## WORK REQUIRED
In the listing below, print exactly the lines between the line holding "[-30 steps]" and the line holding "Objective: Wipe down", inclusive, and no more.

## DATA EXTRACTS
***

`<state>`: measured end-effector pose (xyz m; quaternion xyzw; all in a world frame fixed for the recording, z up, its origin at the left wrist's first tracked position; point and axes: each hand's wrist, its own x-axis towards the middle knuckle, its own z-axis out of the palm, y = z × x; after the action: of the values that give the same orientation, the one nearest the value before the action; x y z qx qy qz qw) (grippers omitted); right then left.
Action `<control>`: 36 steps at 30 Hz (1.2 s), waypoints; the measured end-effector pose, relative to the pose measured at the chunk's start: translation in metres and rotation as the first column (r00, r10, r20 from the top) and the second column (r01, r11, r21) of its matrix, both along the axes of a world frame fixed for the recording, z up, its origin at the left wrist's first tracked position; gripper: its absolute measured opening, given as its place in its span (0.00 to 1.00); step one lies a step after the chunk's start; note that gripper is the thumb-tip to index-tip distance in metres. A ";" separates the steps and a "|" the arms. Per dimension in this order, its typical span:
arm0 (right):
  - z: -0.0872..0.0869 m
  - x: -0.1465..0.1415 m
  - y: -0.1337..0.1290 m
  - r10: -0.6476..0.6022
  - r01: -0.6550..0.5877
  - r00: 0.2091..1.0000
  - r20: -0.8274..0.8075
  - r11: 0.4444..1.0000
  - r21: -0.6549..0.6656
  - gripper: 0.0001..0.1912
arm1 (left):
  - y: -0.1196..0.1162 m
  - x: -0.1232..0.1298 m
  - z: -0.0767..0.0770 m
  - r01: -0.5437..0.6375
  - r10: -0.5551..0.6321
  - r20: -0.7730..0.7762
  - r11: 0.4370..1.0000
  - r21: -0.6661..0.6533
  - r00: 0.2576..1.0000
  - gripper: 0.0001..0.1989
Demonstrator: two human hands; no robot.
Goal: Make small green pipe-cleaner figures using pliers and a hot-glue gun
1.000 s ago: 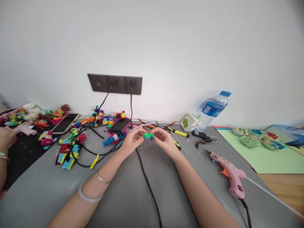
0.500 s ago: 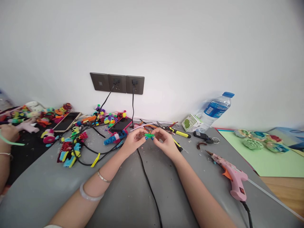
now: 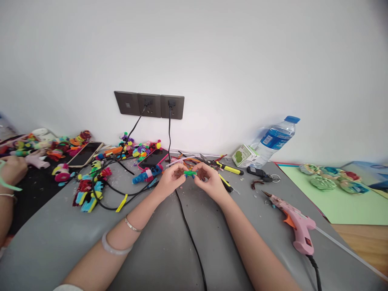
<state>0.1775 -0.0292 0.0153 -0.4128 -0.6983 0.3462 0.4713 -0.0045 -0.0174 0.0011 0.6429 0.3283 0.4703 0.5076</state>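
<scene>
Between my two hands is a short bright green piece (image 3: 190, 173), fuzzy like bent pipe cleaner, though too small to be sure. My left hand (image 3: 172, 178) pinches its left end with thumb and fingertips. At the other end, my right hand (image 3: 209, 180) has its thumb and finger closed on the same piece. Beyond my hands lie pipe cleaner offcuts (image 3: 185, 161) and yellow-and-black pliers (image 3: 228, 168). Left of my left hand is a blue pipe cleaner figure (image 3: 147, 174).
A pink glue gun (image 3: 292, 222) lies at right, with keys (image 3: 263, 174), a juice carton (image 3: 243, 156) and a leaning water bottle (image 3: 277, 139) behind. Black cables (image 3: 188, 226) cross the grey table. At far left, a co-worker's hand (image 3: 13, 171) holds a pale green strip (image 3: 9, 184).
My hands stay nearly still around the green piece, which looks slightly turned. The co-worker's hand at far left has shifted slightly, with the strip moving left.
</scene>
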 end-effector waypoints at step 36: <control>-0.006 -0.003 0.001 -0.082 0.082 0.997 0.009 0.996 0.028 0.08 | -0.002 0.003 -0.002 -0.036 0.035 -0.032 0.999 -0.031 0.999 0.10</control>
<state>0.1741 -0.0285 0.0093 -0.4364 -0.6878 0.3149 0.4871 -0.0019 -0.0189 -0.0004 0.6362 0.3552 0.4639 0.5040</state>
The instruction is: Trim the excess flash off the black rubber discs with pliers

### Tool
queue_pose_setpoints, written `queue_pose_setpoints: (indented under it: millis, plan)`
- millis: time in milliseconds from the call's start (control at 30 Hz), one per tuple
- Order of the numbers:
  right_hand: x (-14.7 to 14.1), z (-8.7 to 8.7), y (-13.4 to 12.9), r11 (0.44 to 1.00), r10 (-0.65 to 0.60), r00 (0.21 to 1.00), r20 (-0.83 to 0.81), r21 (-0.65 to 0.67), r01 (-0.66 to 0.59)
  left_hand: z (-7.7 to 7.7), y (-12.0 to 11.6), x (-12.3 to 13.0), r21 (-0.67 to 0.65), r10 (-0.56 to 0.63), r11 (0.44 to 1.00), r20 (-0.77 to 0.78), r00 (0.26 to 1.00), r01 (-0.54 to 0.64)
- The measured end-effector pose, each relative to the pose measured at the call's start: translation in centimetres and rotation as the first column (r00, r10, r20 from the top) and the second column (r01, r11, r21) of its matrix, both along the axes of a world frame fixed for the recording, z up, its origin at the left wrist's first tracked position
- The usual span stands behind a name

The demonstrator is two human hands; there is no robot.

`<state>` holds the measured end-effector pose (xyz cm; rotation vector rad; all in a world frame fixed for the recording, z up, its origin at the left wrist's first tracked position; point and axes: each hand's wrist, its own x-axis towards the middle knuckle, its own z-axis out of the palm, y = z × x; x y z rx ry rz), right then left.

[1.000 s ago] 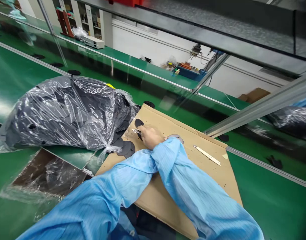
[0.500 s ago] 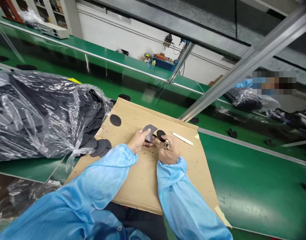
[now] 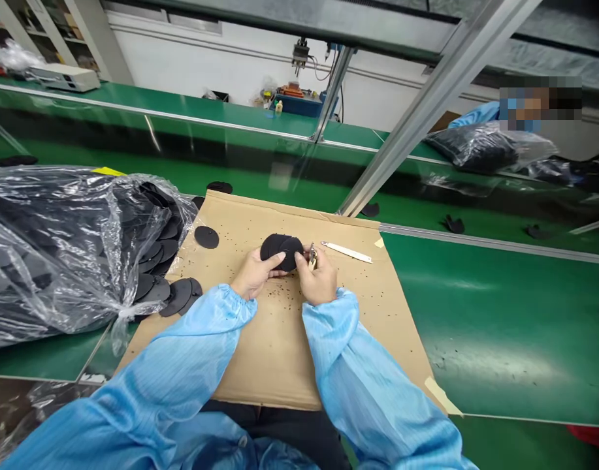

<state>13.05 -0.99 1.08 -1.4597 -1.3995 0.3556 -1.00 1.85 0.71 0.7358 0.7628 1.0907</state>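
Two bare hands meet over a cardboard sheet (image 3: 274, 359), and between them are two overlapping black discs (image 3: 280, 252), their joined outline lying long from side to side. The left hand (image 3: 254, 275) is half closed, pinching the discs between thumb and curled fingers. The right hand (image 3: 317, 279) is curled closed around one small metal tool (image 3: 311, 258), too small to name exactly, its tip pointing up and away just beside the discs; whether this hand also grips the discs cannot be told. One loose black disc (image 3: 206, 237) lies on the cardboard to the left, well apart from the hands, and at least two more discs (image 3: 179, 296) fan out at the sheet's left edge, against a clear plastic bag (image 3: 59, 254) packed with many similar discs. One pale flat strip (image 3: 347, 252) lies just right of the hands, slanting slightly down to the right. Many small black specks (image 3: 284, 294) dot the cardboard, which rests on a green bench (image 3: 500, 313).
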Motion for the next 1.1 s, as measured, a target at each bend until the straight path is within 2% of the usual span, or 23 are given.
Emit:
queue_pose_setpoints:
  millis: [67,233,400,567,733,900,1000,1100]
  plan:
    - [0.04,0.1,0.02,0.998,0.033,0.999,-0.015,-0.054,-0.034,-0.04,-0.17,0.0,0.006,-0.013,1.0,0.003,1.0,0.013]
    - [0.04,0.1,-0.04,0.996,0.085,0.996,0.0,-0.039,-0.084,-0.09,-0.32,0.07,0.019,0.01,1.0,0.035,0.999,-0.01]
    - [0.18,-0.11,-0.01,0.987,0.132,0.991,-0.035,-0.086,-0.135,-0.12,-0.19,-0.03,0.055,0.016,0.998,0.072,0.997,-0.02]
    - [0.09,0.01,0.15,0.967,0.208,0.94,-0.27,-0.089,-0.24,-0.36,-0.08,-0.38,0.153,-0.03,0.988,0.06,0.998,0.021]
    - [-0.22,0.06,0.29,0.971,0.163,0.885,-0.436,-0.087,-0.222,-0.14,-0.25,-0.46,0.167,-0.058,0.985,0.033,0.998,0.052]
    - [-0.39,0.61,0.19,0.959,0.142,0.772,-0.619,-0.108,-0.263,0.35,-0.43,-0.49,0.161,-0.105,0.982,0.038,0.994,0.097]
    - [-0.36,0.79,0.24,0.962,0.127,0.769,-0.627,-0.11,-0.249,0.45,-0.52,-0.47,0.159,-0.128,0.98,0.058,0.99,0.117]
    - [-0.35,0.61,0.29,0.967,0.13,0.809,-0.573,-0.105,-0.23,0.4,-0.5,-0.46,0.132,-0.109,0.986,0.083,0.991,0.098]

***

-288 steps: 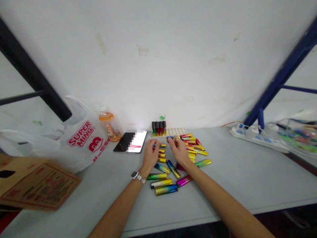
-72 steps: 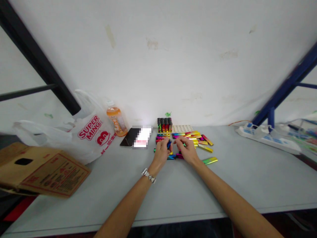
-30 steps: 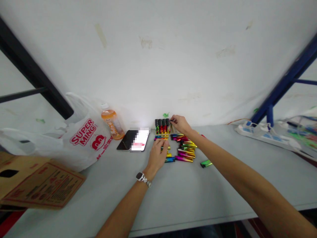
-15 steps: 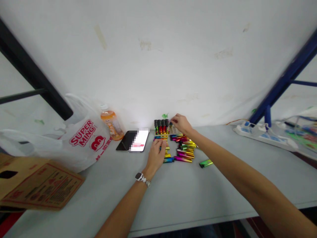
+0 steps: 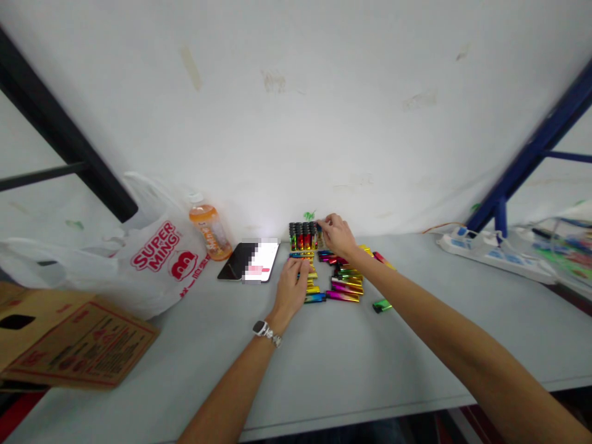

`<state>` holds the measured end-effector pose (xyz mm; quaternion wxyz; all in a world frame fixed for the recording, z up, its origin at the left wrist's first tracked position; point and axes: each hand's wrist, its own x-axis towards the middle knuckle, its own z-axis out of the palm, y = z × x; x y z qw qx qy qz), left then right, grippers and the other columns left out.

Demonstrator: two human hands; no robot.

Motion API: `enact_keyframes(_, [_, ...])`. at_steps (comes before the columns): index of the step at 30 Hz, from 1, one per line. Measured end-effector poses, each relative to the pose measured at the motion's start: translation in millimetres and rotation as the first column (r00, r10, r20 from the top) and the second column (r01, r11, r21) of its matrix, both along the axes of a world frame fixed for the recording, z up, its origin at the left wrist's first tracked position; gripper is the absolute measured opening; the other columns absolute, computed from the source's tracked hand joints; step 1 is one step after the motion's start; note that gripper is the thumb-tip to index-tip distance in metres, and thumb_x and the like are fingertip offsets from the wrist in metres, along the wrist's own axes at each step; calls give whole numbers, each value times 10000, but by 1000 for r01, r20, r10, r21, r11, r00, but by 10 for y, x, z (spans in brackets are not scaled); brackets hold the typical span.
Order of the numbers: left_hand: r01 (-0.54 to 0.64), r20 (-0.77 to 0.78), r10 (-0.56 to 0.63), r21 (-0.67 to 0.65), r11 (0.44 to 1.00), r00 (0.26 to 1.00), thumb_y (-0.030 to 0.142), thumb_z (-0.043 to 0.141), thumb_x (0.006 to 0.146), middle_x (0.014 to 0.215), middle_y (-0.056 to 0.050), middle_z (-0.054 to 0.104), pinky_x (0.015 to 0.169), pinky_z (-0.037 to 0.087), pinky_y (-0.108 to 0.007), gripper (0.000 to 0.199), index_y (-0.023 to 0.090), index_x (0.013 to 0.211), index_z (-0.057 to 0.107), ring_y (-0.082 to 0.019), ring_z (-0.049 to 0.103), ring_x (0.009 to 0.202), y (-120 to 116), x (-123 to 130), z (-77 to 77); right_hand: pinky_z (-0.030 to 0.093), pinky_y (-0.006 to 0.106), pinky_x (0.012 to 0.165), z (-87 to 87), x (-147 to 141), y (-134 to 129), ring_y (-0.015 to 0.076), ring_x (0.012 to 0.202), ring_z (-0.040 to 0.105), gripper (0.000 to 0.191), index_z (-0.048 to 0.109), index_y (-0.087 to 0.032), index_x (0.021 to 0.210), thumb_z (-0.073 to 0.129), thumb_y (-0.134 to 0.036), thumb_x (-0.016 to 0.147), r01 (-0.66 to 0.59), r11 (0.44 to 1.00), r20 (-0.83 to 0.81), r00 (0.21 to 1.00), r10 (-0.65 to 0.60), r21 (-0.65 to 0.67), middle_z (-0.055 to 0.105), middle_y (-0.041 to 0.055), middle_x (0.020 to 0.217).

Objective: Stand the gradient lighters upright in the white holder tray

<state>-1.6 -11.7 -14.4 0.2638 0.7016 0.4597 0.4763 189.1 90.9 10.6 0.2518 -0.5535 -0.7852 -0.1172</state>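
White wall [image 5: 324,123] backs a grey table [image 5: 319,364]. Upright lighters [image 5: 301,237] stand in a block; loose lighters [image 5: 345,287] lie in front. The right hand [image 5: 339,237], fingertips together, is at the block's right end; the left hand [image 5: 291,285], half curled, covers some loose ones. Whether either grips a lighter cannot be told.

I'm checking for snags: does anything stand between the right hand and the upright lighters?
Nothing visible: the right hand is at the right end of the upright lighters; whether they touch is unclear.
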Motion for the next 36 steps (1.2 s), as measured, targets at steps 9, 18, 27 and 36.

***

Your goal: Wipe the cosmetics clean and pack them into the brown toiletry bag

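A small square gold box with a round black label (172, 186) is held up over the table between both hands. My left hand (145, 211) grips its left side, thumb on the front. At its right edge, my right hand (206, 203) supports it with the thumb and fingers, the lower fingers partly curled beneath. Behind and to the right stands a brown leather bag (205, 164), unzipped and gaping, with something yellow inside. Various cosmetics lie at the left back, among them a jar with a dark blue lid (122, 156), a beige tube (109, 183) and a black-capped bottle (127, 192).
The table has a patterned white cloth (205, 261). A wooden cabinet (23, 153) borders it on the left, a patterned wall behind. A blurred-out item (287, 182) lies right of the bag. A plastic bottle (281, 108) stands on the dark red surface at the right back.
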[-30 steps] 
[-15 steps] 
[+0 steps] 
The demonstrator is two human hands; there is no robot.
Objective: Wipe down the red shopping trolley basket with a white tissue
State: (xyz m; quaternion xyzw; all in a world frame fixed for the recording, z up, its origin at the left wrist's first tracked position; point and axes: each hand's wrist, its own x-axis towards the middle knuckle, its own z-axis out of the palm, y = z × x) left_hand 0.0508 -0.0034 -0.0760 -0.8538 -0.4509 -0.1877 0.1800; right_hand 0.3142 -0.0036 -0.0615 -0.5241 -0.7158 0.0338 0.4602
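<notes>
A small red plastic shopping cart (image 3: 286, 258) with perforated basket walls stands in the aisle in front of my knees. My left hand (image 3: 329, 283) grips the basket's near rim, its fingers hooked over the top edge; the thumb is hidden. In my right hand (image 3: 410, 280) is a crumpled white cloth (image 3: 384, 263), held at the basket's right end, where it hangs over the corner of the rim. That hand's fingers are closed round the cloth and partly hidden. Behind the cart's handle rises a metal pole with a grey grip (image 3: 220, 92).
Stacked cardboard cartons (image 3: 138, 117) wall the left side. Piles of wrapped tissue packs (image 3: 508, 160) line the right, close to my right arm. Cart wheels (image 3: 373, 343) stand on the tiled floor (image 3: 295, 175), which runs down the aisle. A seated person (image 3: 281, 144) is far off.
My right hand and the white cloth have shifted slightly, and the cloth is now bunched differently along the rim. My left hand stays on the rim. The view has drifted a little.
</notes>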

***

## ANSWER FOR THIS EXERCISE
[-30 steps] 
[-15 steps] 
[+0 steps] 
The demonstrator is two human hands; there is no robot.
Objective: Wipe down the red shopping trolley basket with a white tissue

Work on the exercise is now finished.